■ **About this task**: Every line below containing the word "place" should be found and copied.

■ **Source information**:
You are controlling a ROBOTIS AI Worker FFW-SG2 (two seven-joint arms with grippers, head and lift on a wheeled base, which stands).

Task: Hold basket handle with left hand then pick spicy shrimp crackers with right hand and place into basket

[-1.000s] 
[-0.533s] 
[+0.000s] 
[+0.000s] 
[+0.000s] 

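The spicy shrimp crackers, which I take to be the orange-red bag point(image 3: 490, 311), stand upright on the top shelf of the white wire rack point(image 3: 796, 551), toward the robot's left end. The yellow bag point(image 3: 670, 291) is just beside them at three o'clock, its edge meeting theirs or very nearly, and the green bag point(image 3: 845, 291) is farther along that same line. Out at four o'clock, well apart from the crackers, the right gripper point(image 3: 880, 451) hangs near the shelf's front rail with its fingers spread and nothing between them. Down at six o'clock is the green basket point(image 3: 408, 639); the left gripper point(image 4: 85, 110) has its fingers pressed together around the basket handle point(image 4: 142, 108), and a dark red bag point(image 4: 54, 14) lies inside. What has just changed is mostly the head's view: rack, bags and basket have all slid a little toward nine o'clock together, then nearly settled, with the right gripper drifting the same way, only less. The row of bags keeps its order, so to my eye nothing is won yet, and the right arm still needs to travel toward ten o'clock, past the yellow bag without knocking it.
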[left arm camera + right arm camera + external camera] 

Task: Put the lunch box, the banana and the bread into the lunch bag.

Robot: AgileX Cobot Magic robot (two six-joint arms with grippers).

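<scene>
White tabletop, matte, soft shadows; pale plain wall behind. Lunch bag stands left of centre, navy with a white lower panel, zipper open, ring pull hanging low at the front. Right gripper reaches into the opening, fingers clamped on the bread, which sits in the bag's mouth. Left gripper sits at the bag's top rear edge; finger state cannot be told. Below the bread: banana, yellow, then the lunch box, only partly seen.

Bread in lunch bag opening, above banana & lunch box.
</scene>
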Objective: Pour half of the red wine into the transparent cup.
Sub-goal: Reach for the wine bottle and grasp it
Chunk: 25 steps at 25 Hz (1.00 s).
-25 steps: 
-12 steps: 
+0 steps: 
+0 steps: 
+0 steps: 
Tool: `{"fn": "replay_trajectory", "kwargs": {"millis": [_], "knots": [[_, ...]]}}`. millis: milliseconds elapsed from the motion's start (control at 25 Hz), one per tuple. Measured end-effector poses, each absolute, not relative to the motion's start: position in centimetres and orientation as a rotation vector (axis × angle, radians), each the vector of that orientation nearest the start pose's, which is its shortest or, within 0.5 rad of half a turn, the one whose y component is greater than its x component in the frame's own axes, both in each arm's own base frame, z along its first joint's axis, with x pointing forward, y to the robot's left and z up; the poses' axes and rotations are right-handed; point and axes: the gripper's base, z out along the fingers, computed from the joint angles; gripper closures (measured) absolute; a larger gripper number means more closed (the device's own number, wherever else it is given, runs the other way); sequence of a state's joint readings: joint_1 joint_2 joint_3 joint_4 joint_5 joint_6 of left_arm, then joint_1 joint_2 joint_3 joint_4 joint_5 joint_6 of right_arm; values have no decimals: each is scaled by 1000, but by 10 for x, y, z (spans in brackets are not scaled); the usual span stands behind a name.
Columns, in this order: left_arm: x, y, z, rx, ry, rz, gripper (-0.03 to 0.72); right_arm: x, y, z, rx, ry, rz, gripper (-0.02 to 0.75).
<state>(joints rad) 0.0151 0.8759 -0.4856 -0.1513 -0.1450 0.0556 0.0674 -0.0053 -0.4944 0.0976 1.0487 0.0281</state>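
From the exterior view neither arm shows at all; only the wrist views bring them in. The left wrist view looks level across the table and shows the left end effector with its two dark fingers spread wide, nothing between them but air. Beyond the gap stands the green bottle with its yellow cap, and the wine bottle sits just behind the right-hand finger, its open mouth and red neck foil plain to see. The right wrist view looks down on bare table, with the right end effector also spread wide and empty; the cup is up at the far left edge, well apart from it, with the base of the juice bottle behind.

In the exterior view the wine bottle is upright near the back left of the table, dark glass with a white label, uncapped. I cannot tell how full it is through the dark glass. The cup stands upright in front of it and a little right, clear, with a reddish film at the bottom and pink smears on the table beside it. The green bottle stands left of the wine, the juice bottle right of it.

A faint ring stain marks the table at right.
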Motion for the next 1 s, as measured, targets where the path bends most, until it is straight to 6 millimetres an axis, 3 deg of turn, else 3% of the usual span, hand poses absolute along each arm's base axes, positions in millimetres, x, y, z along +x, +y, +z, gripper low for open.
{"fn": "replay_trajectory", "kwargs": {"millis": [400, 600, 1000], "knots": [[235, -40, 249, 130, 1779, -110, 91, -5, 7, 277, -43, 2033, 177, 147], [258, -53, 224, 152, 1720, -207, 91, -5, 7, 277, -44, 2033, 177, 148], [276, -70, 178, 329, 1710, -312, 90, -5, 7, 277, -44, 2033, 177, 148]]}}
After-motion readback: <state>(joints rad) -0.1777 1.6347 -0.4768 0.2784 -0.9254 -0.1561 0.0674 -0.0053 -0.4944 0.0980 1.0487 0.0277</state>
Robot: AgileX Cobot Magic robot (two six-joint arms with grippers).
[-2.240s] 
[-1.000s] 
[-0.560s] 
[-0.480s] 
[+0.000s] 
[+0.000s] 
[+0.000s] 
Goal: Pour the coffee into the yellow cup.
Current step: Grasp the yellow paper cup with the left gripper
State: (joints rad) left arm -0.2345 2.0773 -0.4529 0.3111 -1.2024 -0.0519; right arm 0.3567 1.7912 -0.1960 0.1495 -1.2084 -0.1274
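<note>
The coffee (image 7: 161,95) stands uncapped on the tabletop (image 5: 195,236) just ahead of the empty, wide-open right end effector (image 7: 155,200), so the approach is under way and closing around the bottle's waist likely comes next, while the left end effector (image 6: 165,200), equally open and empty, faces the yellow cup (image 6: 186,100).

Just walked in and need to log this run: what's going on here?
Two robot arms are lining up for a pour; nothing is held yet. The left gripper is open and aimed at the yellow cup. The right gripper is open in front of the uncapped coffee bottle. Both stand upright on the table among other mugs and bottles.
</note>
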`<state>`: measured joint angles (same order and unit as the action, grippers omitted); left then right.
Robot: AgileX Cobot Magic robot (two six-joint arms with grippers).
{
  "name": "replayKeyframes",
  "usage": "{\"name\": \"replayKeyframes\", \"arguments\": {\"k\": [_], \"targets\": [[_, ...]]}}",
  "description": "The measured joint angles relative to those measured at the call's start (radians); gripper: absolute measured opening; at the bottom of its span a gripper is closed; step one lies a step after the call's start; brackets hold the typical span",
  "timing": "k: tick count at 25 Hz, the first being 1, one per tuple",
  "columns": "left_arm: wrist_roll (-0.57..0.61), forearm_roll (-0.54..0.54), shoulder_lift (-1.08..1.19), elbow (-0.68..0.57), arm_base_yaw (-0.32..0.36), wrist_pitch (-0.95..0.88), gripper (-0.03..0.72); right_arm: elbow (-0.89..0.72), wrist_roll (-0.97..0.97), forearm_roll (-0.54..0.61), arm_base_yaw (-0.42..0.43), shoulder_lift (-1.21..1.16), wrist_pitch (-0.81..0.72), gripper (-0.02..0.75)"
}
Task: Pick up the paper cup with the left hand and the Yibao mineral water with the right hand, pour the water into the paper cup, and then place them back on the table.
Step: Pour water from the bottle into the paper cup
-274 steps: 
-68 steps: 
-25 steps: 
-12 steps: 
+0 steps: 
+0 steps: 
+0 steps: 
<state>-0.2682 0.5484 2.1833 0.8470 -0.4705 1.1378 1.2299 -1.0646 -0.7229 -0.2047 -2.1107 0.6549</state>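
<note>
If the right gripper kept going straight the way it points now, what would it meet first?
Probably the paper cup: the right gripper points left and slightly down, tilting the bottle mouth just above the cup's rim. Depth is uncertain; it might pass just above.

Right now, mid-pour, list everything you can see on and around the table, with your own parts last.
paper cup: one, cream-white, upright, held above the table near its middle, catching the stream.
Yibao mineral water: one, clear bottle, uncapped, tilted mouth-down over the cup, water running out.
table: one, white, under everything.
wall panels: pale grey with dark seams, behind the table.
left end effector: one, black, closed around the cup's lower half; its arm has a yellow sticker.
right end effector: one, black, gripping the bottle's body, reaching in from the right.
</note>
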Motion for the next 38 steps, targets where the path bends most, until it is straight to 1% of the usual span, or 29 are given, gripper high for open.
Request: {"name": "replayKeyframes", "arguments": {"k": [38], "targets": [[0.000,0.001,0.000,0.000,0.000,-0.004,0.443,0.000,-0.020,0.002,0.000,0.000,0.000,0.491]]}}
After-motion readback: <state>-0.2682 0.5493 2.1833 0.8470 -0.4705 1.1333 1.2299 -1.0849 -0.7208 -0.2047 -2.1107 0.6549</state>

■ **Written response**:
Task: Hold basket handle with left hand then pick spicy shrimp crackers with right hand and place into basket
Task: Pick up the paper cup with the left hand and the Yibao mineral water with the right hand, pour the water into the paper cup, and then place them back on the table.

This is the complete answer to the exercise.